Database, SQL & PostgreSQL
where data lives. learn this well.
what is a database
a database is an organized collection of data stored and accessed electronically. a DBMS (Database Management System) is the software that manages it.
why not just use files? - files don’t support concurrent access (two users writing = corruption) - no way to query data efficiently - no transactions (partial writes = corrupted data) - no relationships between data - no access control
types of databases
relational (SQL) data in tables with rows and columns, relationships via foreign keys PostgreSQL, MySQL, SQLite, Oracle, SQL Server
document data as JSON-like documents — MongoDB, CouchDB, Firestore
key-value simple key to value store — Redis, DynamoDB
column-family data stored by column, good for analytics — Cassandra, HBase
graph nodes and edges — Neo4j, Amazon Neptune
time-series optimized for time-stamped data — InfluxDB, TimescaleDB
relational concepts
table stores data in rows and columns row is one entry in a table column is one property of a record schema is the structure definition of the database primary key uniquely identifies each row foreign key references primary key of another table index speeds up queries on a column view is a virtual table based on a query trigger is code that runs automatically on events
SQL basics
SQL (Structured Query Language) is the language for relational databases.
CREATE TABLE
CREATE TABLE users (
id SERIAL PRIMARY KEY,
username VARCHAR(50) UNIQUE NOT NULL,
email VARCHAR(255) UNIQUE NOT NULL,
password VARCHAR(255) NOT NULL,
age INT CHECK (age > 0),
bio TEXT,
created_at TIMESTAMP DEFAULT NOW()
);
CREATE TABLE posts (
id SERIAL PRIMARY KEY,
user_id INT NOT NULL REFERENCES users(id) ON DELETE CASCADE,
title VARCHAR(255) NOT NULL,
content TEXT,
published BOOLEAN DEFAULT FALSE,
created_at TIMESTAMP DEFAULT NOW()
);data types
-- numbers
INT / INTEGER -- whole number
BIGINT -- large whole number
DECIMAL(10, 2) -- exact decimal (money)
FLOAT / REAL -- approximate decimal
SERIAL -- auto-incrementing integer
-- text
CHAR(n) -- fixed length string
VARCHAR(n) -- variable length, max n
TEXT -- unlimited length
-- date/time
DATE -- date only (2026-03-05)
TIME -- time only (14:30:00)
TIMESTAMP -- date + time
TIMESTAMPTZ -- timestamp with timezone
INTERVAL -- time interval
-- other
BOOLEAN -- true/false
UUID -- universally unique identifier
JSON / JSONB -- JSON data (JSONB = binary, indexed)INSERT
INSERT INTO users (username, email, password)

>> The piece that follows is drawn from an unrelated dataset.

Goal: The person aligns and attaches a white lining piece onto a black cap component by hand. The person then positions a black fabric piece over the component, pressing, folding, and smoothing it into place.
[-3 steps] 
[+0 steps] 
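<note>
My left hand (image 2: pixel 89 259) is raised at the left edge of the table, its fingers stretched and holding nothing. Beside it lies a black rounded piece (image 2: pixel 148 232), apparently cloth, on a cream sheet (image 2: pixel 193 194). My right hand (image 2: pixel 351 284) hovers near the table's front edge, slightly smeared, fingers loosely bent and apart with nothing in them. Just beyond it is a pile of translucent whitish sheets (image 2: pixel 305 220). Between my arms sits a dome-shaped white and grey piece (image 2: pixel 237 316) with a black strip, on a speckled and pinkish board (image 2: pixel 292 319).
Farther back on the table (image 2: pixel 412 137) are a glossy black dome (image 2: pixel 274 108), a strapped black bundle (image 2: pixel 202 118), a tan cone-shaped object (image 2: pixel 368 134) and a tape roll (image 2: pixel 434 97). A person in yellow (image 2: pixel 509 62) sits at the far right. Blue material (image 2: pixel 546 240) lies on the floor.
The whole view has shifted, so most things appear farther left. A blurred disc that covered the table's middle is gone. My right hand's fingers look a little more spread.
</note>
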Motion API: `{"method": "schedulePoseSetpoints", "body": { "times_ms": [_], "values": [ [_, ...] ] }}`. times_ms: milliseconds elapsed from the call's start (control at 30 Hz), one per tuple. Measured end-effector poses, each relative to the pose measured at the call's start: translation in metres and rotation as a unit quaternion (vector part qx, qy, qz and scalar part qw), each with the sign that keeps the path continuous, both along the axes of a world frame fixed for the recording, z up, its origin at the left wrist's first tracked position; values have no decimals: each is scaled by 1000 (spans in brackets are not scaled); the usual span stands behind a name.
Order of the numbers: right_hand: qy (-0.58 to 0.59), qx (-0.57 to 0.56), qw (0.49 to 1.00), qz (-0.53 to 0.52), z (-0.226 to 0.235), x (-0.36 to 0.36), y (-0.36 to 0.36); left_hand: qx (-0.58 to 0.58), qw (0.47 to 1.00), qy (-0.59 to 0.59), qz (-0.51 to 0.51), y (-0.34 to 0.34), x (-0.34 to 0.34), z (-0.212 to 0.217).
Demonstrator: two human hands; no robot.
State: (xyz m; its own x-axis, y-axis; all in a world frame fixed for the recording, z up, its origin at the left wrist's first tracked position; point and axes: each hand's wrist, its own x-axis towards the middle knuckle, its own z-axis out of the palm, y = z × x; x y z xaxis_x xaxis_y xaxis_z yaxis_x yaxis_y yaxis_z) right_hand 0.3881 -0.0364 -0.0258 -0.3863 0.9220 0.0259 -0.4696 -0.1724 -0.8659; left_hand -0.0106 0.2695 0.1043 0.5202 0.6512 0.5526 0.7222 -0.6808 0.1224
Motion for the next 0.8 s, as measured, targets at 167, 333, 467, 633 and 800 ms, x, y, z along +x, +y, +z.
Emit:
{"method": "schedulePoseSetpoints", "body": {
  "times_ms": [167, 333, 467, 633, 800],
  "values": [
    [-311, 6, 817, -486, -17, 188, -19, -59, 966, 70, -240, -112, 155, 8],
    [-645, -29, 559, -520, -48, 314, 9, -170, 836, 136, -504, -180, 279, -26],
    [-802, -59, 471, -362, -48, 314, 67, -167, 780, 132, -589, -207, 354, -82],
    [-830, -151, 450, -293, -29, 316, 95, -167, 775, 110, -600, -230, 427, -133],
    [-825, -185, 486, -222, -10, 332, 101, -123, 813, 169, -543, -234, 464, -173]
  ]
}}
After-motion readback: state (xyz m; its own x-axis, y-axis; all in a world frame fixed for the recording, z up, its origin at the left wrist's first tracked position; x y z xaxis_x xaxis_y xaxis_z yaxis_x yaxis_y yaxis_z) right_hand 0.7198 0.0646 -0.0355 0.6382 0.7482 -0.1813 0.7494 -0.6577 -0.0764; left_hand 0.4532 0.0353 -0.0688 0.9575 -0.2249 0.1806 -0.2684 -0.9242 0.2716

VALUES ('abhishek', 'a@b.com', 'hashed_pw');
-- multiple rows
INSERT INTO users (username, email, password) VALUES
('user1', 'u1@b.com', 'pw1'),
('user2', 'u2@b.com', 'pw2');
-- insert and return
INSERT INTO users (username, email, password)
VALUES ('abhishek', 'a@b.com', 'pw')
RETURNING id, created_at;SELECT
SELECT * FROM users;
SELECT id, username, email FROM users;
SELECT username AS name FROM users;
SELECT DISTINCT country FROM users;
-- WHERE
SELECT * FROM users WHERE age > 18;
SELECT * FROM users WHERE age BETWEEN 18 AND 30;
SELECT * FROM users WHERE username IN ('a', 'b', 'c');
SELECT * FROM users WHERE bio IS NULL;
SELECT * FROM users WHERE username LIKE 'ab%';
SELECT * FROM users WHERE username ILIKE 'ab%'; -- case insensitive
-- AND / OR / NOT
SELECT * FROM users WHERE age > 18 AND country = 'India';
SELECT * FROM users WHERE age < 18 OR age > 60;
-- ORDER BY
SELECT * FROM users ORDER BY created_at DESC;
SELECT * FROM users ORDER BY age ASC, username DESC;
-- LIMIT and OFFSET (pagination)
SELECT * FROM users LIMIT 10;
SELECT * FROM users LIMIT 10 OFFSET 20; -- page 3UPDATE
UPDATE users SET age = 21 WHERE id = 1;
UPDATE users
SET age = 21, bio = 'developer'
WHERE id = 1;
UPDATE users SET age = 21 WHERE id = 1 RETURNING *;DELETE
DELETE FROM users WHERE id = 1;
DELETE FROM users WHERE created_at < '2024-01-01';
TRUNCATE users; -- delete all rows, faster than DELETEaggregate functions
SELECT COUNT(*) FROM users;
SELECT SUM(price) FROM orders;
SELECT AVG(age) FROM users;
SELECT MIN(price), MAX(price) FROM products;
SELECT ROUND(AVG(age), 2) FROM users;
-- GROUP BY
SELECT country, COUNT(*) as user_count
FROM users
GROUP BY country
ORDER BY user_count DESC;
-- HAVING (filter groups — like WHERE but for groups)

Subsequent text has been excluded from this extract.